骨盤腹膜炎コツバンフクマクエン

骨盤腹膜炎はどんな病気?
骨盤腹膜炎とは女性が骨盤内の臓器をおおっている骨盤腹膜が炎症を起こす病気です。
40度近い高熱がでて、下腹部に痛みが走ります。また吐き気や下痢も伴います。下腹部を触ると硬くなっているのが自分でもわかります。悪化すると卵管の閉塞や癒着が起き、不妊症の原因にもなります。
早めに診察を受ける必要があります。抗生物質の使用が一般的ですが、それでも治らない場合は切開手術を行います。

骨盤腹膜炎の症状
骨盤腹膜炎の症状とは、急性期には下腹部全体に、持続的に痛みや、膿性の帯下、そして悪寒、震えを伴う、発熱を生じます。腹膜刺激による悪心やおう吐も認められます。
慢性期に達すると、骨盤内の臓器の癒着などもおこすようになり、下腹部痛、腹部膨満感、下痢、便秘などが見られます。

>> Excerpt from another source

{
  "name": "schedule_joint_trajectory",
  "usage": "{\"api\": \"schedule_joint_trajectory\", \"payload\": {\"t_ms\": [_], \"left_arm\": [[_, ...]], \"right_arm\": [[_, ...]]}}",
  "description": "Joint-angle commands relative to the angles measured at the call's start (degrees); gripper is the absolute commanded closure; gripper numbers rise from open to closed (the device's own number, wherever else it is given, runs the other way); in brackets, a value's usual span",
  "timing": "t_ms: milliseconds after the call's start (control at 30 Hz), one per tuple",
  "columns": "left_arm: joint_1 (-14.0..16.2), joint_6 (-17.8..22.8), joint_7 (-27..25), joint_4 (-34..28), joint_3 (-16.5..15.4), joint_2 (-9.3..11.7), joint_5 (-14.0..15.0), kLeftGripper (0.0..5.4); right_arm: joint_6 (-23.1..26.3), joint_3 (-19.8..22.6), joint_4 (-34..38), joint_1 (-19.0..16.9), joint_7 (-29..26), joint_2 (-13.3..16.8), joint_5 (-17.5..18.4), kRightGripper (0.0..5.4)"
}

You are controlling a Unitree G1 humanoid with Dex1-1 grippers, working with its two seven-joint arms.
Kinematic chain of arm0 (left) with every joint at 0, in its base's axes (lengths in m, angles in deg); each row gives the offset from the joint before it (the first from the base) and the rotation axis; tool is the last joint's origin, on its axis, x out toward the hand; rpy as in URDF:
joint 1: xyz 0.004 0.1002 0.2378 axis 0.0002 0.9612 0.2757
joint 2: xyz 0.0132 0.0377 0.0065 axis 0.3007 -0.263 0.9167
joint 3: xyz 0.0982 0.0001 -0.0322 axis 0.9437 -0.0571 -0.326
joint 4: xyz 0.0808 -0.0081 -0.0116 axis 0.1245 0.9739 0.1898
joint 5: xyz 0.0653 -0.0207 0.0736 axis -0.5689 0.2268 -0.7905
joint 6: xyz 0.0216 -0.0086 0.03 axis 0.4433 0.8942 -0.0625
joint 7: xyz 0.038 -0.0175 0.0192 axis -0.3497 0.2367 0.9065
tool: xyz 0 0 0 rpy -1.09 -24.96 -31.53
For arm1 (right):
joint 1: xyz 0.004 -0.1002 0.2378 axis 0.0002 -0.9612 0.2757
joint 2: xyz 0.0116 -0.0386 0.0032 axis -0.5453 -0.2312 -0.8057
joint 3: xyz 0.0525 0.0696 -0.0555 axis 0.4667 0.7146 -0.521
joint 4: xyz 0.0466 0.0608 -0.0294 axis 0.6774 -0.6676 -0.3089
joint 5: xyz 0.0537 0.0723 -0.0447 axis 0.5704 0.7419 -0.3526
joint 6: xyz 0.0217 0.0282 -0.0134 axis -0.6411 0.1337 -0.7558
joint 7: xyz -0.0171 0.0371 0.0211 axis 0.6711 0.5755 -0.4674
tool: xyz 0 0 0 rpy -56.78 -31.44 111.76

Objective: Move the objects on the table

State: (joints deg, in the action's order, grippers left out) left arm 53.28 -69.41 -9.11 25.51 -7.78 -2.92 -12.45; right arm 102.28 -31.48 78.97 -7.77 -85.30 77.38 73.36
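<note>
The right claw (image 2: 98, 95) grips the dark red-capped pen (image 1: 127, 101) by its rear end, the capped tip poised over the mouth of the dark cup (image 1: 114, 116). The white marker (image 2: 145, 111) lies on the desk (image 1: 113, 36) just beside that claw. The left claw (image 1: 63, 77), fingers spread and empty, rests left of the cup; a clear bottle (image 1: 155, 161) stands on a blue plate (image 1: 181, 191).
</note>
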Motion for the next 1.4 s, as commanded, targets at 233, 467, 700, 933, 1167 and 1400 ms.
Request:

これらは子宮頚菅炎、子宮内腹炎、子宮付属器炎による癒着が原因でおこります。

骨盤腹膜炎の原因
骨盤腹膜炎というのは、膣からクラミジアや淋菌、大腸菌やトラコマチス、ブドウ球菌などの微生物が侵入し、卵巣と卵管を通って腹腔内へ入り、骨盤内で腹膜を炎症させることによりおこる病気です。
最近では、性行為感染症であるクラミジアや淋菌の侵入によるものが増えてきています。
ほかには、開腹手術の後に感染することが原因となりおこる場合もあります。

骨盤腹膜炎の検査と診断
骨盤腹膜炎は、内診で膣内・子宮などを詳細に観察し、子宮や付属器への圧痛を確認します。
検査方法は血液検査で、白血球増多・CRP陽性などの急性炎症所見が認められます。
また、腹膜炎による滲出液・膿汁が子宮と直腸の間の腹膜腔に溜まり、膿瘍を形成する事があるため、経膣超音波断層法・CT・MRIなどの画像検査を行う場合もあります。

骨盤腹膜炎の治療方法

骨盤腹膜炎の治療はできるだけ早く、淋菌感染症やクラミジア感染症に効果のある抗菌薬を内服するか、筋肉内に注射します。検査結果が得られた後、必要に応じて抗菌薬を変更します。
重症の場合には
安静を必要とするため、入院治療を要することもあります。
膿瘍を形成している場合には、手術で取り除く必要があります。